> What you need to do
Extract each line of the data and write it out again exactly.

> Supplied data
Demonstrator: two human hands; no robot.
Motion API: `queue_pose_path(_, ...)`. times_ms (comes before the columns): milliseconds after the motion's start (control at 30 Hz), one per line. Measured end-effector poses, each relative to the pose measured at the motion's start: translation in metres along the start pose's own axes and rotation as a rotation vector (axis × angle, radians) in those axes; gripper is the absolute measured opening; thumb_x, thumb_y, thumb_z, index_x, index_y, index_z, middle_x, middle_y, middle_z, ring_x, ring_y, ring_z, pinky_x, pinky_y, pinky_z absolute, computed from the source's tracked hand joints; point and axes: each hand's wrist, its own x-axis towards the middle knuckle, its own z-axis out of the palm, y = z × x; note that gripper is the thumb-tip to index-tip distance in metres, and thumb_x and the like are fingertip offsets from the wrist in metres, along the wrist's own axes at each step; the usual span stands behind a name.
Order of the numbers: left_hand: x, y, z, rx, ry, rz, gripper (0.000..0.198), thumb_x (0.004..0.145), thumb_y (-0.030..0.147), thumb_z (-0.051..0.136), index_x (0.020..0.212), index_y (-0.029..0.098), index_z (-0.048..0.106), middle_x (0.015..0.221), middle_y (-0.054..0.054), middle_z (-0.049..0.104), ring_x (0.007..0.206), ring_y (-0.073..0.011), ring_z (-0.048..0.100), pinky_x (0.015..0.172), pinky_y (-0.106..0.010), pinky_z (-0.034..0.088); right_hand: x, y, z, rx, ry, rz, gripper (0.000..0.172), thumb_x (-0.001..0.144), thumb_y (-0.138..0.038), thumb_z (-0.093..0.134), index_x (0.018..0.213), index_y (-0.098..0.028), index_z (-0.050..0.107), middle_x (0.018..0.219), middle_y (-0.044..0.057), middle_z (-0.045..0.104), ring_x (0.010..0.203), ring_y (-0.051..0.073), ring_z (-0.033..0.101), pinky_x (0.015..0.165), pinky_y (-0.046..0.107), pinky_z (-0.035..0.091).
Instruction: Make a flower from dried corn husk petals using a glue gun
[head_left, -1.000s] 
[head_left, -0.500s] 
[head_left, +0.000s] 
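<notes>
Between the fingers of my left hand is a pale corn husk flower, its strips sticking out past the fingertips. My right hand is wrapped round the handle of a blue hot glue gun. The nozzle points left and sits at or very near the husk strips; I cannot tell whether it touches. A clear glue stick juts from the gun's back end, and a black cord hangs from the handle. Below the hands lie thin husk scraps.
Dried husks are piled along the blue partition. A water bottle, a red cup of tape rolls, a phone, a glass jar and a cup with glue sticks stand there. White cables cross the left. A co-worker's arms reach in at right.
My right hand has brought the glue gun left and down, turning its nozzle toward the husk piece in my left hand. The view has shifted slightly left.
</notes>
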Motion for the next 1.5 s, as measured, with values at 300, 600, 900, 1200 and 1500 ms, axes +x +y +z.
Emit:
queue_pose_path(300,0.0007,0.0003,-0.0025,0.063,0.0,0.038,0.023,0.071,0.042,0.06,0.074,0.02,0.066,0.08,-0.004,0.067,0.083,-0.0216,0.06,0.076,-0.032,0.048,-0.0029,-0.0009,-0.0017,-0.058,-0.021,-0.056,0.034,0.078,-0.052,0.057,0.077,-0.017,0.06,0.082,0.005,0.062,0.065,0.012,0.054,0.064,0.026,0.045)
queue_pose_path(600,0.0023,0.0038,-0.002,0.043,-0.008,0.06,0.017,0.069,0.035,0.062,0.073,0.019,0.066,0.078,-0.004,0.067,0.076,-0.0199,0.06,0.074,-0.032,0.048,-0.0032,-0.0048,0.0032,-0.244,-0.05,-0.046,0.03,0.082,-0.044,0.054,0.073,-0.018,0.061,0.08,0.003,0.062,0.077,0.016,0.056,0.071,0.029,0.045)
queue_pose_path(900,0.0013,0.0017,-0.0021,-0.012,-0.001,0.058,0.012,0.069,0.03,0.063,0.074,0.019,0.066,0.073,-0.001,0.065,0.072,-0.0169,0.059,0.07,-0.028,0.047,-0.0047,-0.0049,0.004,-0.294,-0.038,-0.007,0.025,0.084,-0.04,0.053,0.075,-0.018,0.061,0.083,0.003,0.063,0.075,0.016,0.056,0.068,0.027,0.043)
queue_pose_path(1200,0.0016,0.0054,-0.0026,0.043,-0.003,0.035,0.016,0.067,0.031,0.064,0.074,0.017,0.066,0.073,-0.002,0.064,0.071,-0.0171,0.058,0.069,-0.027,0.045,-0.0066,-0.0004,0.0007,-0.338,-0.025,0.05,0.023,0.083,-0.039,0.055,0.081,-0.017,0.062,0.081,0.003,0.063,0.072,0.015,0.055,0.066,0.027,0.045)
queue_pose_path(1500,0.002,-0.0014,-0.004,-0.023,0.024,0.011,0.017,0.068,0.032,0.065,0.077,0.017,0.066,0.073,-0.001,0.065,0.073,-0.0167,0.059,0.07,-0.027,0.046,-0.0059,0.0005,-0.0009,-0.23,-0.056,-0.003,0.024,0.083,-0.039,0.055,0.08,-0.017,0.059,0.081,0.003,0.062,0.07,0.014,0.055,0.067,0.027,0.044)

> Problem solution
Demonstrator: two human hands; no robot.
Motion API: `queue_pose_path(_, ...)`. times_ms (comes before the columns): milliseconds after the motion's start (control at 30 Hz), one per line. Measured end-effector poses, each relative to the pose measured at the motion's start: translation in metres along the start pose's own axes and rotation as a rotation vector (axis × angle, radians) in those axes; gripper is the absolute measured opening; thumb_x, thumb_y, thumb_z, index_x, index_y, index_z, middle_x, middle_y, middle_z, ring_x, ring_y, ring_z, pinky_x, pinky_y, pinky_z absolute, computed from the source's tracked hand joints; point and axes: each hand's wrist, its own x-axis towards the middle knuckle, its own z-axis out of the palm, y = z × x; note that gripper is the thumb-tip to index-tip distance in metres, and thumb_x and the like are fingertip offsets from the wrist in metres, along the wrist's own axes at each step; the usual span stands behind a name.
Order of the numbers: left_hand: x, y, z, rx, ry, rz, gripper (0.000..0.198), thumb_x (0.004..0.145), thumb_y (-0.030..0.147), thumb_z (-0.051..0.136), index_x (0.020..0.212), index_y (-0.029..0.098), index_z (-0.048..0.106), middle_x (0.015..0.221), middle_y (-0.054..0.054), middle_z (-0.049..0.104), ring_x (0.007..0.206), ring_y (-0.073..0.011), ring_z (-0.048..0.100), pinky_x (0.015..0.172), pinky_y (-0.106..0.010), pinky_z (-0.034..0.088); right_hand: x, y, z, rx, ry, rz, gripper (0.000..0.172), thumb_x (-0.001..0.144), thumb_y (-0.138..0.038), thumb_z (-0.093..0.134), index_x (0.018..0.213), index_y (-0.098..0.028), index_z (-0.050..0.107), middle_x (0.018..0.219), middle_y (-0.044..0.057), middle_z (-0.045..0.104), ring_x (0.010..0.203), ring_y (-0.051..0.073), ring_z (-0.033..0.101), pinky_x (0.015..0.165), pinky_y (-0.046..0.107), pinky_z (-0.035..0.091).
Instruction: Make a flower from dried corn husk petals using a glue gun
[head_left, -1.000s] 
[head_left, -0.500s] 
[head_left, +0.000s] 
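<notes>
Between the fingers of my left hand is a pale corn husk flower, its strips sticking out past the fingertips. My right hand is wrapped round the handle of a blue hot glue gun. The nozzle points left and sits at or very near the husk strips; I cannot tell whether it touches. A clear glue stick juts from the gun's back end, and a black cord hangs from the handle. Below the hands lie thin husk scraps.
Dried husks are piled along the blue partition. A water bottle, a red cup of tape rolls, a phone, a glass jar and a cup with glue sticks stand there. White cables cross the left. A co-worker's arms reach in at right.
My right hand has brought the glue gun left and down, turning its nozzle toward the husk piece in my left hand. The view has shifted slightly left.
</notes>
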Motion for the next 1.5 s, as measured, with values at 300, 600, 900, 1200 and 1500 ms, axes +x +y +z.
Emit:
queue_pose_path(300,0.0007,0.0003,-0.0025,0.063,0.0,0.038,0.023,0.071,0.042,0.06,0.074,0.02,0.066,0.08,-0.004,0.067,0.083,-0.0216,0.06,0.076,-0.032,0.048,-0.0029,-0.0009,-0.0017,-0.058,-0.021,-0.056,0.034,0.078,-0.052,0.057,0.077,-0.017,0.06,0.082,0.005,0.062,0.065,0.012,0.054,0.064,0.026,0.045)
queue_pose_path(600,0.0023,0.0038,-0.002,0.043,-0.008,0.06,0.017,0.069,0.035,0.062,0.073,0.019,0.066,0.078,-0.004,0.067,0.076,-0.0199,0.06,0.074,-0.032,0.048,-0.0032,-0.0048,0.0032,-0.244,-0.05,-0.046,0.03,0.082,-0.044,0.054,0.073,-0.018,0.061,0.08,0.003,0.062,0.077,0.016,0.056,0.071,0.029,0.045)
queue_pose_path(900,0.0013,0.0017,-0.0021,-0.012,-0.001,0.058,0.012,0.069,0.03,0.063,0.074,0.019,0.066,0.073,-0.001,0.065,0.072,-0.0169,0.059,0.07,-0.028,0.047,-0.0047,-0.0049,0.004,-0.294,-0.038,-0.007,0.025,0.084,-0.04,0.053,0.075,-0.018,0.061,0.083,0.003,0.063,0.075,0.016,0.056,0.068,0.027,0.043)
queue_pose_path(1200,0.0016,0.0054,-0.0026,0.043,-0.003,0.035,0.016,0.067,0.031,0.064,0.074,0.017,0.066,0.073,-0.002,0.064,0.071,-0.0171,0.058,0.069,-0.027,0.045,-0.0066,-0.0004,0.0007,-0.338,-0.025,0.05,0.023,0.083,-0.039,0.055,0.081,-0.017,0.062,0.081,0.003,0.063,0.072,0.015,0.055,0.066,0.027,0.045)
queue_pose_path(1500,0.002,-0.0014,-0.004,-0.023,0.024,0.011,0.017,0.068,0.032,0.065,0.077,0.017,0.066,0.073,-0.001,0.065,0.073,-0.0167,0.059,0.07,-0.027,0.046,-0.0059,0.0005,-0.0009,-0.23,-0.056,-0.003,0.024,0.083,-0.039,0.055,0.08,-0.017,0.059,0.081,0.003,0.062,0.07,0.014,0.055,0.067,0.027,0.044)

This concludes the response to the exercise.